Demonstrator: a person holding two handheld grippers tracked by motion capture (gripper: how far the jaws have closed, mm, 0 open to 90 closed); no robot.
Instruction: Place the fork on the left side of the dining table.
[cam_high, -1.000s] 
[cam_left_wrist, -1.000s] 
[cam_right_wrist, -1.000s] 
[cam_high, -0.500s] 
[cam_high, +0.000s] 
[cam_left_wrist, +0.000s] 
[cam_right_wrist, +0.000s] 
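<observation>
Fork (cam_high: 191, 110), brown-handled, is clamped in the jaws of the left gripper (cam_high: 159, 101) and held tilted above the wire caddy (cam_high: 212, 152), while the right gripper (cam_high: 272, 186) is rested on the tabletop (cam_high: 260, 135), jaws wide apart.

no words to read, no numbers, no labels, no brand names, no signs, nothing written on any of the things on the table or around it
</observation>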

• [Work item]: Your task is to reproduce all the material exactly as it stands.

• [The answer]:
Demonstrator: a person holding two handheld grippers tracked by motion capture (gripper: how far the jaws have closed, mm, 0 open to 90 closed); no robot.
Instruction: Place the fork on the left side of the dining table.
[cam_high, -1.000s] 
[cam_left_wrist, -1.000s] 
[cam_right_wrist, -1.000s] 
[cam_high, -0.500s] 
[cam_high, +0.000s] 
[cam_left_wrist, +0.000s] 
[cam_right_wrist, +0.000s] 
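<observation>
Fork (cam_high: 191, 110), brown-handled, is clamped in the jaws of the left gripper (cam_high: 159, 101) and held tilted above the wire caddy (cam_high: 212, 152), while the right gripper (cam_high: 272, 186) is rested on the tabletop (cam_high: 260, 135), jaws wide apart.

no words to read, no numbers, no labels, no brand names, no signs, nothing written on any of the things on the table or around it
</observation>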

The requested output has now been given in full.